Alors que, depuis le 24 février, les dirigeants de l’Union européenne font bloc pour dénoncer l’invasion de l’Ukraine, une partie de l’opinion publique bulgare soutien ouvertement Vladimir Poutine.
Le jour de la fête nationale, le 3 mars, alors qu’un cortège défilait en soutien à l’Ukraine et au peuple ukrainien dans les rues de Sofia, une seconde manifestation rassemblait des soutiens à l’invasion russe présentée comme une libération du territoire du Donbass. Le chef de l'Etat Roumen Radev a appelé ses concitoyens à ne pas céder à la haine, mais la société civile reste divisée sur le sujet.
Ces voix dissonantes sont en partie la conséquence d’actions de désinformation anti-occidentales et hostiles à l’OTAN sur les réseaux sociaux. Elles trouvent un écho favorable auprès des classes populaires et des milieux complotistes. Sur Facebook, de nombreux profils d’internautes relaient et commentent par exemple une déclaration attribuée sans preuve à V. Poutine : « La Russie rendra la Bulgarie forte et sûre si elle quitte l’OTAN ! » Comme d’autres fakes news, cette information s’est répandue sur la toile et agrémente les conversations familiales et entre amis. Les publications de ce type portant sur des pseudo déclarations du président russe (ainsi que sur le soutien de V. Poutine au populaire président R. Radev) se sont multipliées au cours des derniers mois (« L’OTAN veut utiliser la Bulgarie contre la Russie », « L'adoration de l'UE et des États-Unis effacera la Bulgarie »…).

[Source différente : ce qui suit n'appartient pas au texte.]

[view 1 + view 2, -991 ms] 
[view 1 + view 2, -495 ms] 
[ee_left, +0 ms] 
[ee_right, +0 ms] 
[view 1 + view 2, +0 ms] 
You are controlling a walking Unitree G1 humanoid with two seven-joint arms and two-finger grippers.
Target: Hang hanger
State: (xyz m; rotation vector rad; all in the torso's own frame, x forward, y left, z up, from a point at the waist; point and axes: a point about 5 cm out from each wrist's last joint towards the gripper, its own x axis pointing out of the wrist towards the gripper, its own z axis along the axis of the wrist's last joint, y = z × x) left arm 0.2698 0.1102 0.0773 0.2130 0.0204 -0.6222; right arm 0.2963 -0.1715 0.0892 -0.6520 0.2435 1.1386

Selon de nombreux observateurs, cette propagande pro-russe s’est diffusée d’autant plus facilement au sein de la population qu’elle prend appui sur la nostalgie d’un régime socialiste idéalisé, sur la mémoire populaire et les liens historiques entre la Bulgarie et la Russie : en effet, les petits Bulgares apprennent sur les bancs d’école que le Tsar de toutes les Russies, Alexandre II, a libéré la Bulgarie du « joug ottoman » en 1878. L’ancien « pays frère » possède toujours un fort capital de sympathie auprès d’une partie importante de l’opinion publique. De plus, l’une des principales formations politiques, le Parti socialiste bulgare (regroupant les anciens membres du parti communiste), est toujours « un fervent partisan des intérêts économiques et politiques de la Russie dans le pays », selon un rapport intitulé Les pages Facebook pro-Kremlin en Bulgarie et en Roumanie et leur impact sur les médias sociaux, publié par le Centre d'étude de la démocratie. Enfin, certains journalistes bulgares, comme le célèbre Valentin Gueorguiev (du journal Douma), ne cachent pas non plus leur russophilie et servent la propagande russe.
Sources : Svobodna Evropa, Debati, Factcheck, Centre d'étude de la démocratie, entretiens avec des ressortissants bulgares de Bulgarie et de l’étranger.